Healthcare facilities run by SAMS have been the target of a number of suspected chlorine attacks in the past two months as fighting in Aleppo has intensified as rebels attempt to take control of the city from Syrian government forces.

"For me as a witness, I have become exhausted and frustrated of telling people the same stories that take place over and over again while the international community watches the ongoing attacks in Syria," Khatoub told MEE. "2015 has seen the biggest number of chemical attacks in Syria and 2016 will have more." 

In 2013, US President Barack Obama announced that the use of chemical weapons in Syria would constitute a “red line” after which he would be willing to intervene militarily in the conflict.

However, Obama’s eventual decision not to intervene after Ghouta, following a Russian-led plan to eliminate Syria’s chemical weapons stockpile, has led to fears that outlawed chemicals have effectively been green-lighted as a viable weapon of war in Syria.  

"By failing to enforce its own 'red line,' the Obama administration has tacitly endorsed chemical warfare as a viable means of warfare," Dan Kaszeta, a chemical weapons expert at Strongpoint Security, told MEE.

"This is the worst possible legacy."

Kaszeta also said that the Syrian government and other actors on the ground are still able to use chemical weapons "because they can".

“The Syrian government has become comfortable with its use of chemical weapons so long as they don’t kill too many people or produce graphic images of casualties and probably why we’re seeing chlorine rather than Sarin or Mustard gas being used [by the Syrian government]," said Elliot Higgins, an investigative journalist who focuses on the Syrian civil war.

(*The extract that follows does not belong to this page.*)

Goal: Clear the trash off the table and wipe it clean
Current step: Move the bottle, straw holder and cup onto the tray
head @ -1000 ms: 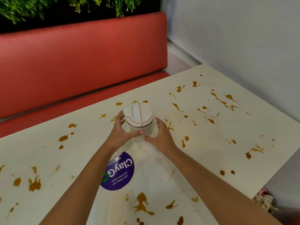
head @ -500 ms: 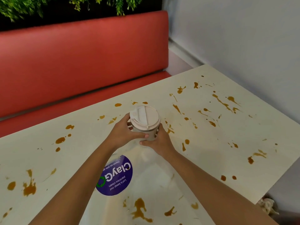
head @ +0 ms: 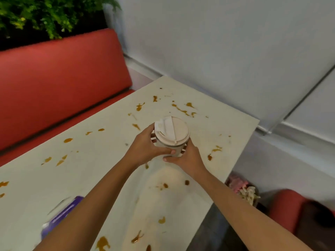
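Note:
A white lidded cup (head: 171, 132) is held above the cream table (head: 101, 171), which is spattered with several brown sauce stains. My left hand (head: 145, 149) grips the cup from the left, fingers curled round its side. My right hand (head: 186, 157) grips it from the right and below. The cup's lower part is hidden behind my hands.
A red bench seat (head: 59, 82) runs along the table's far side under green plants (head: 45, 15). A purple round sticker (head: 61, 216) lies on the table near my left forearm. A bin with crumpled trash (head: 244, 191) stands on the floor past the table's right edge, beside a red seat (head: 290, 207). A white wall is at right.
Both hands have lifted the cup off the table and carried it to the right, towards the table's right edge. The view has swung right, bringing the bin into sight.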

“The UN and the OPCW both clearly state that chlorine is being used by government forces, and nobody does a damn thing about it," Higgins added.

While Sarin gas has the effect of forcing its victims to vomit, amid other affects, chlorine is more discrete and causes its victims to develop breathing difficulties and foam at the mouth.

Chlorine, allegedly the most frequently used chemical weapon in Syria, has low lethality, but its most effective use is as a "psychological weapon," Kaszeta said.

He added: "Nobody is going to get prosecuted for chemical war crimes. This has sadly always been true. But Ghouta has reinforced this." 

Unlike Sarin and mustard gas, chlorine disperses very quickly and its use is forensically difficult to prove. 

It has been used to flush people out of shelters, making them more vulnerable to attacks using conventional weapons.

Chlorine attacks in the early stages of the civil war were not used on the frontlines, but instead in rural areas and villages that supported opposition groups.  

“In recent decades, chemical weapons have slowly been de-legitimised as a currency of power,” said Richard Guthrie, a British chemical weapons expert, speaking to the Guardian.

“The continued reports of use of these abhorrent weapons are deeply concerning. This latest allegation of use [in Syria] is another contribution to the slow and steady diminishing of the taboo.”

Syria originally developed its chemical weapons programme as a counterpoint to Israel’s still officially undeclared nuclear weapons programme.